Some Sad News – In Toronto, comedian, screenwriter, and social media satirist Taylor Clarke, known to many in the industry as Chef Grant Soto on Instagram, died this weekend of an apparent overdose. Restaurateur Jen Agg and chef Matty Matheson mourned his loss in various posts, and are spearheading efforts to help with memorial costs on gofundme. Unfortunately, his Instagram page is private, but if you are unfamiliar, this September 2017 interview in Toronto Life will help catch you up.

The Overtime – Back office PSA: “The U.S. Department of Labor issued a long-awaited proposal on Thursday to extend mandatory overtime pay to a million more workers, far fewer than an Obama administration rule that was struck down by a federal judge. Currently, salaried workers are automatically entitled to overtime pay only if they earn less than $23,660 a year, a figure set in 2004. The proposal released on Thursday would raise the threshold to $35,308.” The Obama admin had asked that the threshold be set at $47,000. Full story via Reuters.

The Affiliates – Food media has been getting pretty comfortable with affiliate marketing lately, generating kickback revenue from links to certain products and sites. Eater’s “Shop the Restaurant” column and “Add to Cart” newsletter come with a disclaimer at the bottom assuring readers that affiliate partnerships, “do not influence editorial content, though Vox Media may earn commissions for products purchased via affiliate links.” Fine. I believe it. Make that money. But the New York Times (and possibly others) has a new(?) one that feels off: Commission-based OpenTable reservation links alongside reviews. The problem: OpenTable charges more for reservations made directly through its site, which is where the NYT links go. Why should NYT and OpenTable make extra money off of a restaurant that got a good review? Why not just direct readers to the restaurant’s website as before?

The Critics – On a related note… Tejal Rao’s first California review for the NYT is out. It’s El Jardin in San Diego, and if you’d like to make a reservation, there’s an OpenTable link at bottom. Or you could go straight to the restaurant’s website here.

For Design Fans – An opulent one for you via Tierney Plumb and Rey Lopez in Eater DC today. Here’s the Punjab Grill in all its “150,000 hand-laid mirrors… 40-foot, 12,000-pound piece of solid sandstone… Hermès dishware… solid hand-carved marble legs… Polished granite, leather, and solid brass tiles” glory.

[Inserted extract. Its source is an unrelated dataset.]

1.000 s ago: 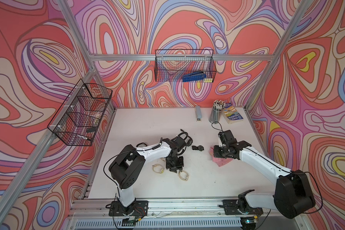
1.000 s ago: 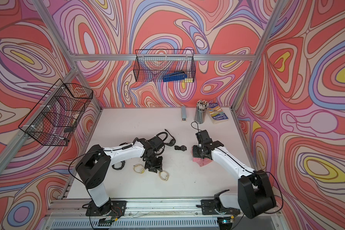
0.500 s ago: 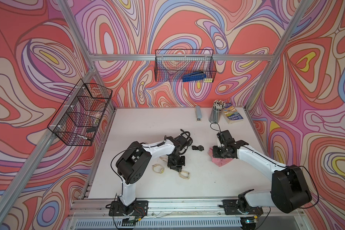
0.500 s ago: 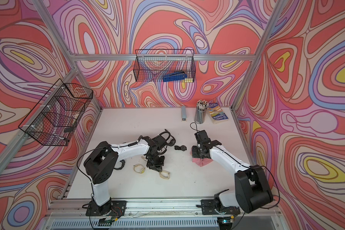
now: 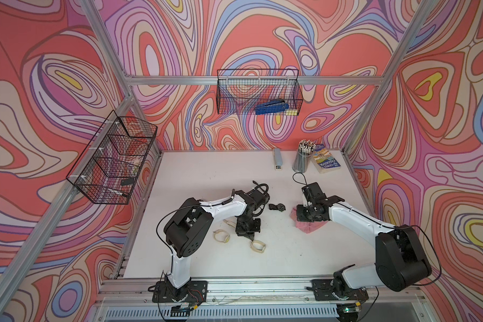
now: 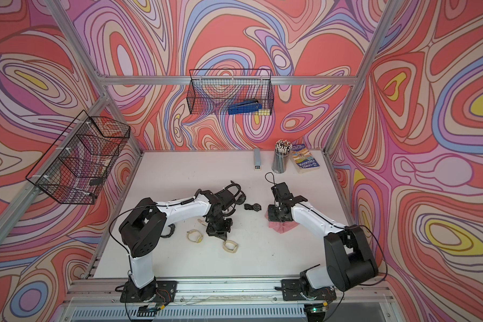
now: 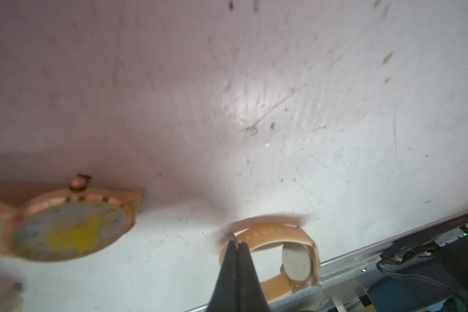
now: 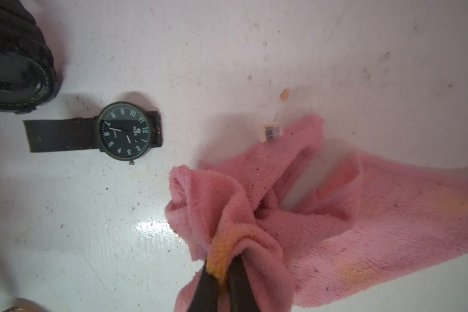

And last and least – When was the last time you read a perfect metaphor? This one from Will Sommer in The Daily Beast is so 100% on target it’s like when bad guys shoot at good guys in movies: “In a move reminiscent of the ‘Green Book’ guide that listed safe establishments for African-American motorists in the South, hyper-vigilant Trump supporters are trying to build their own guide to MAGA-friendly businesses. Trump supporters who want to grab dinner but are terrified of getting punched by an antifascist ‘antifa’ activist can pull up the app, ‘63red Safe,’ and find a list of Trump-friendly businesses—or at least ones that don’t discriminate against conservatives.”

And that’s it for today.

Stay safe out there, and I’ll see you here Friday for next Family Meal.